Öylece, sırtımızda orman, uzaktaki yolcular işitsin diye şarkı söylüyorduk. Yetişkinler köyde uyanıktı henüz, anneler gece için yatak yapıyorlardı.
Vakit gelmiş oluyordu artık. Yanımda duran oğlanı öpüyordum, sonraki üçüne sadece elimi uzatıyor, dönüş yolunda koşmaya başlıyordum, arkamdan seslenen olmuyordu. Beni göremez oldukları ilk kavşaktan sapıyor, tarla yollarından geçip tekrar ormana dalıyordum. Güneydeki şehre doğru ilerliyordum, bizim köyde şöyle derlerdi orası için:
“Nasıl insanlar oradakiler! Bir düşünün,
uyumuyorlar!”
“Peki niçin uyumuyorlar?”
“Uykuları gelmiyor da ondan.”
“Peki niçin gelmiyor?”
“Deliler de ondan.”
“Delilerin uykusu gelmez mi yani?”
“Delilerin uykusu nasıl gelsin ki!”
Bir dolandırıcının foyasının meydana çıkışı
Nihayet saat akşam ona doğru, daha önceden sadece şöyle bir tanıdığım ve bu sefer aniden yanıma katılıp beni iki saat sokaklarda dolaştıran bir adamla beraber, bir toplantıya davetli olduğum konağın önüne ulaştım.

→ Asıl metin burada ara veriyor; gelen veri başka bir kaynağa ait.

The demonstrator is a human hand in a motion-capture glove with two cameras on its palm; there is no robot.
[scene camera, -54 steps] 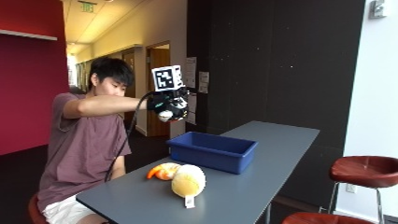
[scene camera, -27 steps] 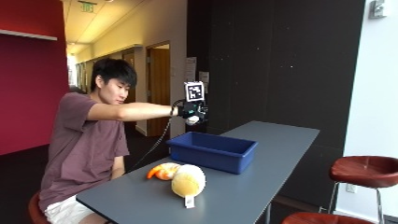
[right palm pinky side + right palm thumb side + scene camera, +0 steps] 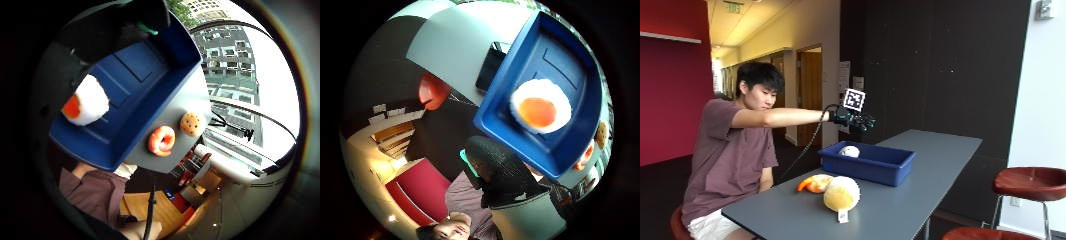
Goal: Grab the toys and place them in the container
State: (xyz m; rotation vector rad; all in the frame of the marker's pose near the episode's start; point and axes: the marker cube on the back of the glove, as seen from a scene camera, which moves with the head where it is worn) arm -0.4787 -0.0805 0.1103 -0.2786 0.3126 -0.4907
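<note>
Grey and smooth, the long table (image 3: 919, 200) ran away from the person toward a dark panelled wall, with a red wall and a lit corridor behind the seated person. Two round brown stools (image 3: 1033, 181) stood off the table's far long side.

A blue rectangular plastic container (image 3: 873, 162) sat near the middle of the table, close to the person's long edge. Above it, well clear of its rim, the black-gloved right hand (image 3: 853, 120) hung at the end of an outstretched arm, fingers spread and relaxed, holding nothing. A white fried-egg plush toy with an orange yolk (image 3: 540, 107) was at the container; in the outside view it showed just above the rim, and whether it already touched the floor of the bin could not be told.

Nearer the table's close end, just beside the container's short wall, lay an orange-and-white shrimp plush toy (image 3: 814, 183). Touching it on the side away from the person stood a round tan cookie-like plush toy (image 3: 841, 194) with a white tag hanging down.

A flat dark object (image 3: 489, 67) lay on the table against the container's outer wall.
</note>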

“Evet!” dedim ve ellerimi çırptım, vedalaşmanın artık kayıtsız şartsız gerekli olduğunun işareti olarak. Daha az kararlılık gösteren birkaç denemede bulunmuştum önceden. İyice yorulmuştum.
“Hemen mi çıkıyorsunuz yukarı?” diye sordu. Ağzından dişlerin birbirine çarpmasından ileri gelen takırtıya benzeyen bir ses duydum.